Task prompt:
Copy each line below in which the string "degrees" appears.

Data supplied:

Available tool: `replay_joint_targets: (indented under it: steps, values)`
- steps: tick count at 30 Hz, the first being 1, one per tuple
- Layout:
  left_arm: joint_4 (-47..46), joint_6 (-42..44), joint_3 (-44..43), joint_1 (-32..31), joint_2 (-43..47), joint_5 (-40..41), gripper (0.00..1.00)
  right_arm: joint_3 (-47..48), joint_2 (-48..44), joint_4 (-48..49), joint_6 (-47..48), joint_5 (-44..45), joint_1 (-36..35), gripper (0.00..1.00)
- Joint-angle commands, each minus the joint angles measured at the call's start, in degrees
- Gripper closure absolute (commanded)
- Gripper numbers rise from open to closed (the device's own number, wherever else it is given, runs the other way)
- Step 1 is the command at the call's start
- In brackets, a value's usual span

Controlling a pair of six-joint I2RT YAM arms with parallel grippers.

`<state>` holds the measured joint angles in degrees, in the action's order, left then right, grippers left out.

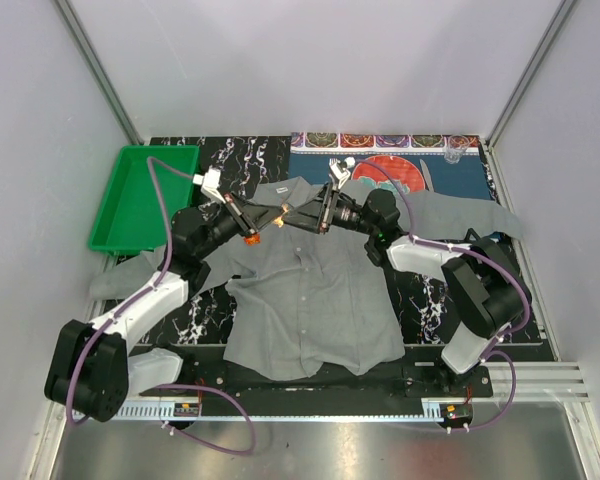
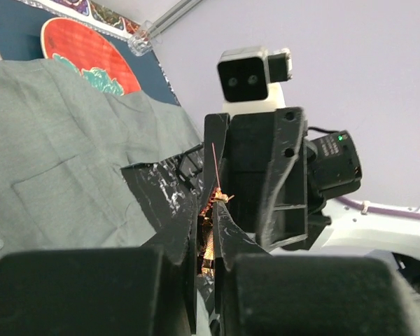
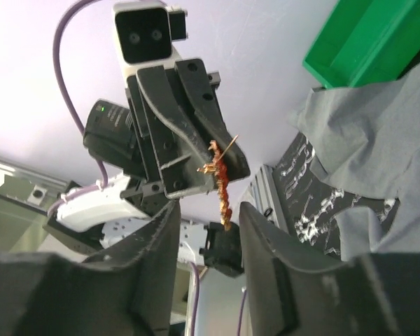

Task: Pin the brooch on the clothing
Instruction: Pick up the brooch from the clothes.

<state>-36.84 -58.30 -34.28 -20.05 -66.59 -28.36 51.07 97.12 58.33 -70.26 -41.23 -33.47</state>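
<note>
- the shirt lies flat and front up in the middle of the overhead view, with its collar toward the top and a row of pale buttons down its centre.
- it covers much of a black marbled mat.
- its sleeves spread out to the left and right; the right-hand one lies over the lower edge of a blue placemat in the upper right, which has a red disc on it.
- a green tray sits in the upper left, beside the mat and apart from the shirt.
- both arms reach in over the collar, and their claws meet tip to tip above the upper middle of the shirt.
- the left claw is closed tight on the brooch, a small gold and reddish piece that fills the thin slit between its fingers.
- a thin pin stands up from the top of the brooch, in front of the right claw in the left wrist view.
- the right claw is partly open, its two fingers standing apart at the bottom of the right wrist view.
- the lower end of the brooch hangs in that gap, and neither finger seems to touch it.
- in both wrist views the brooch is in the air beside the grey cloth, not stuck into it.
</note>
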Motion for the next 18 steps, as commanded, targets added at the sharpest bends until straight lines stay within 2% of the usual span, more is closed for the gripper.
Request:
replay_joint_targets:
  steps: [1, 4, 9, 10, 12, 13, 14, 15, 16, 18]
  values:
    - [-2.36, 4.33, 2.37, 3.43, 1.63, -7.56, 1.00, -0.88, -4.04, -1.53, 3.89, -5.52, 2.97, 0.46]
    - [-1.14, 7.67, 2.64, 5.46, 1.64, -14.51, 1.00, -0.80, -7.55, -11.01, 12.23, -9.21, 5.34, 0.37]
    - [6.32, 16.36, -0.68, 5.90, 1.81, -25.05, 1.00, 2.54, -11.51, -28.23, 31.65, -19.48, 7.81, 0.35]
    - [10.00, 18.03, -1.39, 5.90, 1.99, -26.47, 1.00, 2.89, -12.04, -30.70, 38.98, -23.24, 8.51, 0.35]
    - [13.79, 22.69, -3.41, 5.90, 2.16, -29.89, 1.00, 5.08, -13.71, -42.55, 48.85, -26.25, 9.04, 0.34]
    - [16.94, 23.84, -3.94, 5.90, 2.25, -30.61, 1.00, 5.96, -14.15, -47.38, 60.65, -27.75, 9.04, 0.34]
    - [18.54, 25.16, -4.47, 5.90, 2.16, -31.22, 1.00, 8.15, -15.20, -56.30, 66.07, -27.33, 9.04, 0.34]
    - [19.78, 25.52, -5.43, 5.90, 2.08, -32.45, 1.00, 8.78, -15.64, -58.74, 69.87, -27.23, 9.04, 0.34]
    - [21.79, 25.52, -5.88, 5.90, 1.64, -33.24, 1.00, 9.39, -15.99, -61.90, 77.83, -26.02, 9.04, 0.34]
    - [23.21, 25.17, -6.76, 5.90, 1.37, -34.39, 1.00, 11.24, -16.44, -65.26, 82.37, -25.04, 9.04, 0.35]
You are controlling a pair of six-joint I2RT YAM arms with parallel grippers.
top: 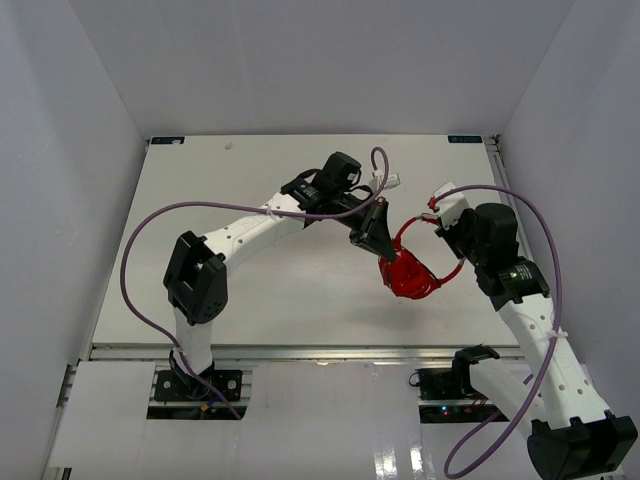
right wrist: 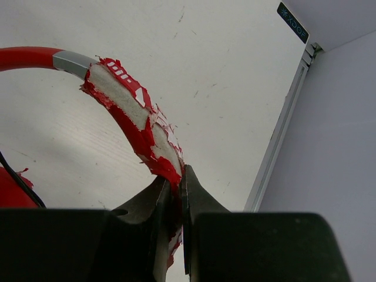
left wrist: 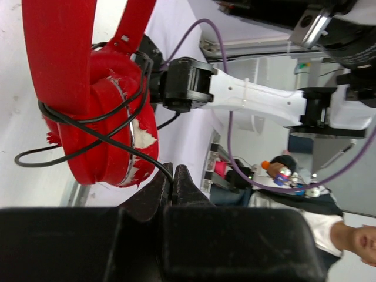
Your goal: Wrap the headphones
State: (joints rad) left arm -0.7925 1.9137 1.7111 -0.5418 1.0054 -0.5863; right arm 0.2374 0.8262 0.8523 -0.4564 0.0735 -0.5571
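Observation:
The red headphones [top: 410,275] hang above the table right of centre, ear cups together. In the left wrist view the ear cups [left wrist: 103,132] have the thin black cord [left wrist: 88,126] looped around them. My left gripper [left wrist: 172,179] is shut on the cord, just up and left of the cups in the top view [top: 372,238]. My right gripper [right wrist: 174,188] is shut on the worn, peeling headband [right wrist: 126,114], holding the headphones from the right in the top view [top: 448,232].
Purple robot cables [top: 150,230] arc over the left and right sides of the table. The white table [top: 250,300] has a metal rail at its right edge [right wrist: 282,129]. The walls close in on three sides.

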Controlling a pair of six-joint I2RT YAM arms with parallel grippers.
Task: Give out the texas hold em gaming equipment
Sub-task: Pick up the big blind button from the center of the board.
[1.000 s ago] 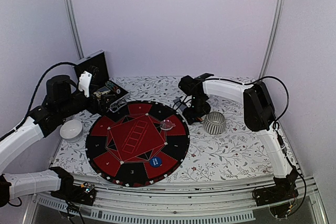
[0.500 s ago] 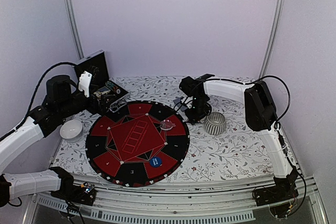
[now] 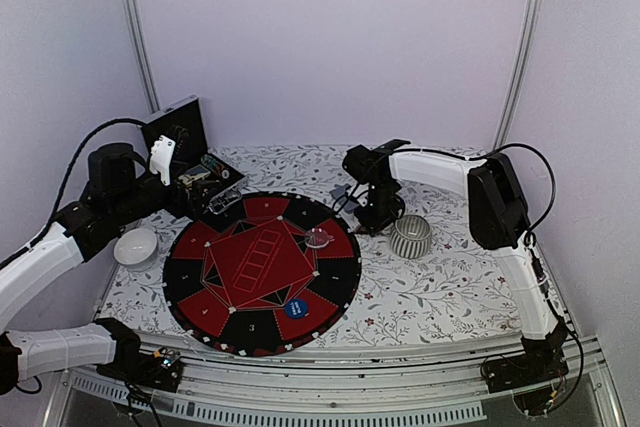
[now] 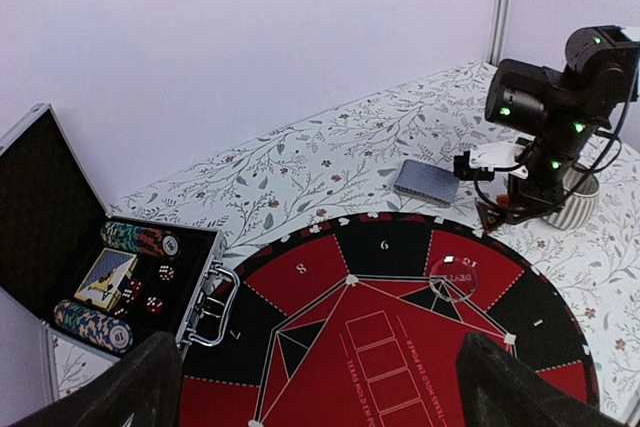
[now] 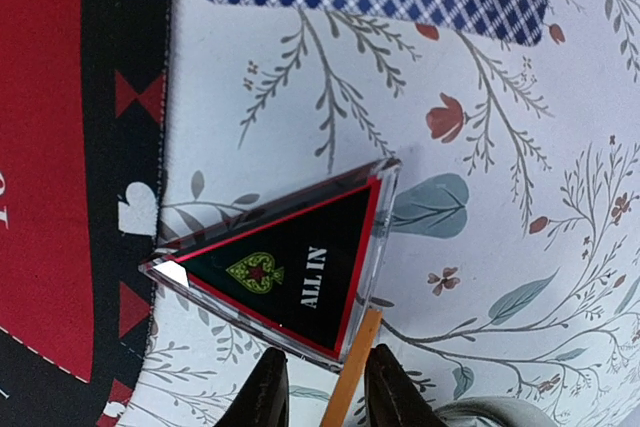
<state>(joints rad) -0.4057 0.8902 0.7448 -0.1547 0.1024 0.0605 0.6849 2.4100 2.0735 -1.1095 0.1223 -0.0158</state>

Solution to this problem:
- Joint-angle commands, each minus the joint angles measured at the call's start, in degrees
`<state>` holds the measured joint angles in degrees, in the action's order, left then right, grippers left out.

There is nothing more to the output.